Project Description

Expert Judgment for Greater Sage Grouse Releases

Greater Sage-grouse is listed as endangered under the federal Species at Risk Act. The Calgary Zoo, in an effort to augment wild populations in Alberta and Saskatchewan, began a captive breeding program in 2014. By 2018, the Zoo and its partners were ready to release captive-bred Sage-grouse into the wild. Because releases of this species had never been attempted in Canada, there was widespread uncertainty about the effects of the available release strategies for Greater Sage-grouse on the captive-raised birds as well as on the wild population. To help reduce this uncertainty over time, the Calgary Zoo expressed a desire to use a structured and transparent approach for developing and evaluating release strategies in order to aid future learning about the effectiveness of release strategies.
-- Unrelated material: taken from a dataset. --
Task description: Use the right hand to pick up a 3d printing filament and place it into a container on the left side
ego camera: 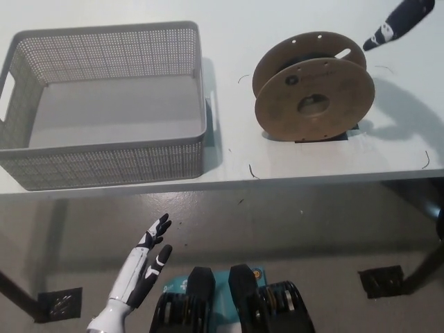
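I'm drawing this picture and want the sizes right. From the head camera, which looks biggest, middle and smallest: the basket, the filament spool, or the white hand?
1. The grey basket, clearly biggest.
2. The filament spool.
3. The white left hand, smallest, though it hangs below the table.

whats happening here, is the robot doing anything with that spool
Not yet holding it. The brown cardboard filament spool stands on its edge on the white table, untouched. Only part of the robot's black right hand shows at the top right corner, above and beyond the spool, not touching it. The grey perforated plastic basket on the left has nothing in it. The white left hand hangs open below the table edge, idle.
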`<state>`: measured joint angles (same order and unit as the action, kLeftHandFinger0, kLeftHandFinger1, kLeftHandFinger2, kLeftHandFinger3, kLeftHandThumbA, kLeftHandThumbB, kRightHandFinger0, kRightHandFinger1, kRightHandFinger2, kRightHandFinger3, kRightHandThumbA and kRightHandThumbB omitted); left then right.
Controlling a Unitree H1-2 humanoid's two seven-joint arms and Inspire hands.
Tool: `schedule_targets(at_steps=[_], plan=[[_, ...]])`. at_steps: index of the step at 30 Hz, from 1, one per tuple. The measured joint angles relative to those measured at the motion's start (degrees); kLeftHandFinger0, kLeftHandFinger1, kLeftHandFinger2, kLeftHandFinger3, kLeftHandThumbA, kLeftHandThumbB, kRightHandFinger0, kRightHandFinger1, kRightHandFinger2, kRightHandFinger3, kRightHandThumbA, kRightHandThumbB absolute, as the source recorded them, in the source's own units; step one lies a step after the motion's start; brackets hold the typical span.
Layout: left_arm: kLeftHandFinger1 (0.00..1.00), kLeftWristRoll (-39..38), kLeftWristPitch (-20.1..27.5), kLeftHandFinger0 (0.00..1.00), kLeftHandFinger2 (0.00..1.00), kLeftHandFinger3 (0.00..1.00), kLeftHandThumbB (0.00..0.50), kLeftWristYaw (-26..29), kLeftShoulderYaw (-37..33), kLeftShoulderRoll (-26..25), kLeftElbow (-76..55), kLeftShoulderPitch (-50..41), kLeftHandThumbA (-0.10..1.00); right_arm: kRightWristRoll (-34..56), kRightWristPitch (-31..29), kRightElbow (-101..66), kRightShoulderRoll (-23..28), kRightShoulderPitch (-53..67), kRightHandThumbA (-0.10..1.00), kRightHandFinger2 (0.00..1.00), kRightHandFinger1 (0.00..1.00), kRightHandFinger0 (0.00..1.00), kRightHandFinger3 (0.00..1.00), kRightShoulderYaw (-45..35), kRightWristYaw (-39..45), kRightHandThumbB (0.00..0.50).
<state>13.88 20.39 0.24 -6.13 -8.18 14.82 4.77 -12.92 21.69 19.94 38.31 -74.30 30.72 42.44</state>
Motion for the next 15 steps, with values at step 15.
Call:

Compass was hired to facilitate a technical working group process made up of provincial, federal, and academic biologists. Compass facilitated a three-day information sharing workshop, and subsequently helped the group articulate value-focused objectives for the releases and then identify specific measures to quantify those objectives. The group then developed and iteratively refined four main release strategies. Compass designed and developed an online and interactive elicitation tool to use in a formal expert judgment process that quantified the likelihood of key biological and ecological outcomes. The results of the process clearly articulated the expectations for the effects of the release strategies and was used to support the rationale for the choice of which strategies to employ.